**Supplied information:**
┌──
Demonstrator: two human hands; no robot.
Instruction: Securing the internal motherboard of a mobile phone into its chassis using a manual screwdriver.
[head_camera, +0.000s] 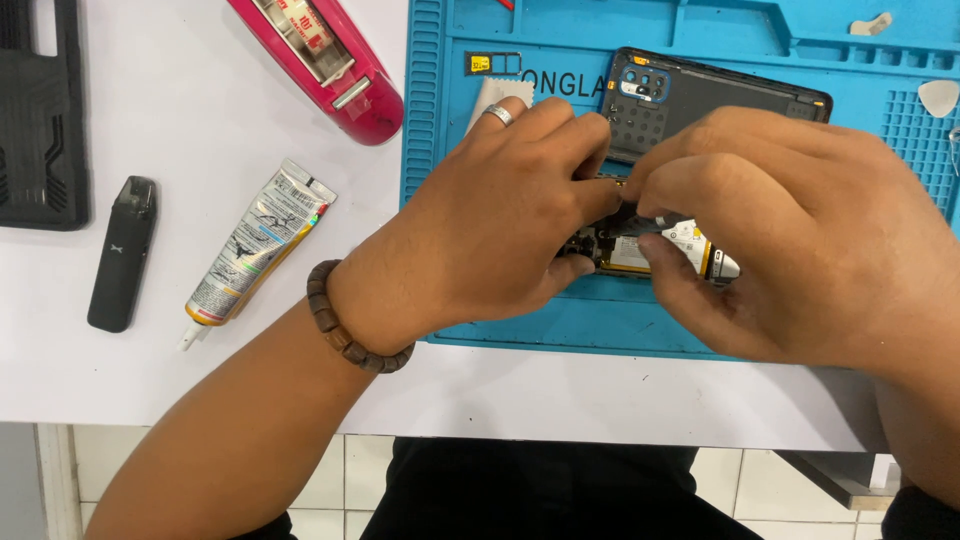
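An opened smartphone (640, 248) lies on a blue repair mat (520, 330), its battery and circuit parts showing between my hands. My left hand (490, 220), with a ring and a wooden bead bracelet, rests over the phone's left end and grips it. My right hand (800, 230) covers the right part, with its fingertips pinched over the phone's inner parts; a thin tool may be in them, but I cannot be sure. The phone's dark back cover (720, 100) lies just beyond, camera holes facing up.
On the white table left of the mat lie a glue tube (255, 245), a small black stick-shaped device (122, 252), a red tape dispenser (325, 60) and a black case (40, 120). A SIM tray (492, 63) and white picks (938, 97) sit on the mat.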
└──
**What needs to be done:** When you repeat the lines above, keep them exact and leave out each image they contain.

**Response below:**
Demonstrator: two human hands; no robot.
Instruction: Securing the internal motherboard of a mobile phone into its chassis using a manual screwdriver.
[head_camera, +0.000s] 
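An opened smartphone (640, 248) lies on a blue repair mat (520, 330), its battery and circuit parts showing between my hands. My left hand (490, 220), with a ring and a wooden bead bracelet, rests over the phone's left end and grips it. My right hand (800, 230) covers the right part, with its fingertips pinched over the phone's inner parts; a thin tool may be in them, but I cannot be sure. The phone's dark back cover (720, 100) lies just beyond, camera holes facing up.
On the white table left of the mat lie a glue tube (255, 245), a small black stick-shaped device (122, 252), a red tape dispenser (325, 60) and a black case (40, 120). A SIM tray (492, 63) and white picks (938, 97) sit on the mat.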

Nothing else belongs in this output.